Andrew Clements, The Guardian, 24 April 2011
… the London Philharmonic is nearing the end of its inventive programmes featuring the song cycles and Mahler’s rarely heard editions of other composers’ music … The “arrangement” consists of little more than some pizzicato effects and the addition of double basses, but how incandescent the music sounded with the LPO strings in full cry. London concert-goers are lucky to have concerts as creative as this.
Richard Fairman, Financial Times, 24 April 2011
This was a typical Jurowski concert. It was cleverly programmed; performed with spit and polish and hauled up some curious musical artefacts … Bach’s material came dressed in revised dynamics, pizzicato effects and a free-wheeling continuo line mostly handed to a piano modified with metal tacks. The result was neither Bach nor Mahler, but a weird cross-breed. Jurowski made it delightful, revelling in the unusual and diverse textures, stretching from regal trumpets to the piano’s fairy clatter.
Geoff Brown, The Times, 22 April 2011
4 May 2011
Vladimir Jurowski conducts Wagner, Strauss and Tchaikovsky
… Jurowski’s music-making is a breath of fresh air. To a programme of Romantic staples he brought a swashbuckling energy and rhythmic tautness that revealed all in a new light.
Barry Millington, Evening Standard, 5 May 2011
From where I sat, the LPO’s brass were fleet-footed giants, the strings and woodwind miraculously gifted pygmies.
Anna Picard, The Independent, 9 May 2011
After that Jurowski returned to familiar territory with a razor-sharp performance of Tchaikovsky’s Symphony No. 5, where the conductor defiantly held sentiment at bay. There may not be much warmth of heart in Jurowski’s Tchaikovsky, but its intensity is white-hot.
Richard Fairman, Financial Times, 6 May 2011
28 May 2011
Vladimir Jurowski conducts Haydn, Mahler and Brahms
… Jurowkski dug hard into the largo’s [Brahms’s Symphony 4] sombre textures, helped by the LPO’s peerlessly eloquent brass and winds and singing strings … Running alongside [Mahler’s Des Knaben Wunderhorn], Jurowski and the LPO supplied plenty of instrumental finesse.
Geoff Brown, The Times, 31 May 2011
The orchestra was on superb form, especially in the closing Revelge, in which Jurowski seemed able to turn the volume of the martial wind and brass up and down as precisely as with a remote control. … Brahms’s Fourth was a triumph. Opening with a melody that seemed to ride the surface of a huge ocean swell teeming with undercurrents, Jurowski aimed for, and achieved, a performance of colossal proportions.

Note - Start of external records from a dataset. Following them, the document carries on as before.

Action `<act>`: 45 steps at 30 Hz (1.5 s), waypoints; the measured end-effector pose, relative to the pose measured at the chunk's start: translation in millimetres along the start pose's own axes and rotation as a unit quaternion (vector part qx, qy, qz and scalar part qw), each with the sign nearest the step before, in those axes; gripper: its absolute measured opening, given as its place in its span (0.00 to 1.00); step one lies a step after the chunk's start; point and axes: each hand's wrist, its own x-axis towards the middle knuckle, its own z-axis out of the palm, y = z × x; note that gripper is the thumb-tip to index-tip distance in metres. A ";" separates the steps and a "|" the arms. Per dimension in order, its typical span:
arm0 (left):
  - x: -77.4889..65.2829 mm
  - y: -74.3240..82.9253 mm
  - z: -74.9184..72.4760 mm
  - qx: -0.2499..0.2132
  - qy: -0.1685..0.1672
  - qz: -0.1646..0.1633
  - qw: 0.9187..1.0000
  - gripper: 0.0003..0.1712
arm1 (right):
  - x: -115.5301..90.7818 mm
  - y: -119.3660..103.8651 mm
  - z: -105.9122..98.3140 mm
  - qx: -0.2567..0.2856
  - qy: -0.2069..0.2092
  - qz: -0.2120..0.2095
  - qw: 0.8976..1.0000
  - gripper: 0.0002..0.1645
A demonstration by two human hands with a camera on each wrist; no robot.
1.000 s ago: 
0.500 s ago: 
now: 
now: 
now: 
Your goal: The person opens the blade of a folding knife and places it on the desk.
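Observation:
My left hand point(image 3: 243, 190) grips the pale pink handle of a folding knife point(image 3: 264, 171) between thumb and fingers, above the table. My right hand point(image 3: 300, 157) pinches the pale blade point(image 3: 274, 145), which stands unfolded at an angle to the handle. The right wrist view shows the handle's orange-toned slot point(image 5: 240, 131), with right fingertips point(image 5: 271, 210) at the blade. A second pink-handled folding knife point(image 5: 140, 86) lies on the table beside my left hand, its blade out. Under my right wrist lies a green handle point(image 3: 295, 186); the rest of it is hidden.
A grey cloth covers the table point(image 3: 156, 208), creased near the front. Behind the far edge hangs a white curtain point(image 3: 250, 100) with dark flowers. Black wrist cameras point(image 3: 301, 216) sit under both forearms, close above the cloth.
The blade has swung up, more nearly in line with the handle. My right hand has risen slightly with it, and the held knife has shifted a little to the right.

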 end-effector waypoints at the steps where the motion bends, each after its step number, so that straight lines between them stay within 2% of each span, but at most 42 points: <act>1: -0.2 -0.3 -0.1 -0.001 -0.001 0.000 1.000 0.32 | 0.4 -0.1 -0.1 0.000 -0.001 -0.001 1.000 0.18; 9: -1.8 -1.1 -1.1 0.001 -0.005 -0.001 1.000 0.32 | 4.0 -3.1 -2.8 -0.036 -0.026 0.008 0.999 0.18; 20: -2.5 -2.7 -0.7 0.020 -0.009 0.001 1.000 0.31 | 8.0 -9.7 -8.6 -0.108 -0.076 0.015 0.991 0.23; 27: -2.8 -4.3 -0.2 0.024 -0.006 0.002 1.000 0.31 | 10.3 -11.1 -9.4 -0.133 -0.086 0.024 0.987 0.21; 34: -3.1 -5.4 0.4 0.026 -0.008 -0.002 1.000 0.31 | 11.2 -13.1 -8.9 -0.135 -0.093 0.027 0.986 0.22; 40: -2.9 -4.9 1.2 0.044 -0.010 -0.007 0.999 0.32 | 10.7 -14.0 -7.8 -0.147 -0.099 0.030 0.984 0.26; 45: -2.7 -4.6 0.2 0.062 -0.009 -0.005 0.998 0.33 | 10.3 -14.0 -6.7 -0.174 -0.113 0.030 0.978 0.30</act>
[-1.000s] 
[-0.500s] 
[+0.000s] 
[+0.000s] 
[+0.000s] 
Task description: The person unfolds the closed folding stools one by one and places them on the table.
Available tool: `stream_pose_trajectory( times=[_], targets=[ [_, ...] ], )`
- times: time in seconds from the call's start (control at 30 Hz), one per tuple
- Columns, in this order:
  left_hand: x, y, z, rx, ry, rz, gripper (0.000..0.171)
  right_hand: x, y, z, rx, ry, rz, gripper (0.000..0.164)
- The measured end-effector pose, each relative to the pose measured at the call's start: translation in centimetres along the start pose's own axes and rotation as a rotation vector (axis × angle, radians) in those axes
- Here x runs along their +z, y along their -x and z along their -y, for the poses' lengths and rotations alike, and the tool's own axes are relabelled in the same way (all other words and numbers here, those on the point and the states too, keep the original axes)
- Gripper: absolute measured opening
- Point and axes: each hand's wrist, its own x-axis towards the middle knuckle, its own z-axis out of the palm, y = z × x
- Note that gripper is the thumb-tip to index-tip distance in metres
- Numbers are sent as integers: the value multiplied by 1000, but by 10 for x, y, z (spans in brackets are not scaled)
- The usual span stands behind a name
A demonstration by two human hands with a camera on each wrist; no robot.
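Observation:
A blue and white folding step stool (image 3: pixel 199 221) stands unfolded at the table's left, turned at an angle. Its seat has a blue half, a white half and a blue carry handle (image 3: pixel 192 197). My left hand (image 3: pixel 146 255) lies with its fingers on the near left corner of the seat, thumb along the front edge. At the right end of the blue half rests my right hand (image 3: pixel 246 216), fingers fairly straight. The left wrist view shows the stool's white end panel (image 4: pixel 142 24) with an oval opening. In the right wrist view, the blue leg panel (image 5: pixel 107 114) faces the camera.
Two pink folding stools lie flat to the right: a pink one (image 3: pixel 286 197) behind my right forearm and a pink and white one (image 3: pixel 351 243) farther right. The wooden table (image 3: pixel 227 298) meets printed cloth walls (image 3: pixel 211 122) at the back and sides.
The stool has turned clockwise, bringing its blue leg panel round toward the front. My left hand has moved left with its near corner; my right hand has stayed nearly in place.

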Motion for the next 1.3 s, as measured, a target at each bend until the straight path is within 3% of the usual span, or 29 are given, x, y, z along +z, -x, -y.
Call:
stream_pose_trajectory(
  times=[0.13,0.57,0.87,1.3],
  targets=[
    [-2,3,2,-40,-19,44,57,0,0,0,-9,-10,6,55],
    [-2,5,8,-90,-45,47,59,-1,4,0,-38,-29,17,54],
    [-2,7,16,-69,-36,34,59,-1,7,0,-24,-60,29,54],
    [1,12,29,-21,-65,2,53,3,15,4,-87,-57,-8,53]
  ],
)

Erica Jean, The Guardian, 30 May 2011
26 July 2011
BBC Proms: Jurowski conducts Liszt, Bartók and Kodály
This performance was a reminder that under Jurowski the LPO has become a fabulously refined instrument.
Ivan Hewett, The Telegraph, 27 July 2011
The closing Chorus Mysticus - with tenor Marco Jentzsch hymning ‘the eternal feminine’ over the combined male voices of the London Philharmonic Choir and London Symphony Chorus – was wonderfully rapt and ecstatic.
Tim Ashley,The Guardian, 27 July 2011
The selection of orchestral colour is breathtaking, brilliantly delivered last night by the LPO.
Ismene Brown, The Artsdesk, 27 July 2011
This is not a conductor who views himself as being superior to the mere mortals of the orchestra – he is one of them, and they respond to this attitude in a hugely positive way ... And then there’s that indefinable ‘something’ that great conductors have – his ability, even while communing with his players on a most human level, to transcend technique and occasion to tap into something spiritual, kinetic, profoundly moving.
Gramophone, 27 July 2011
[Jurowski] launched Kodály's Dances of Galánta as if intent on doing the dancing himself. The orchestra responded, catching the set's jaunty insouciance as well as its sinewy vigour.
Nick Kimberley, The Evening Standard, 27 July 2011
The LPO was on triumphant form, and the strings especially played with precision and attack.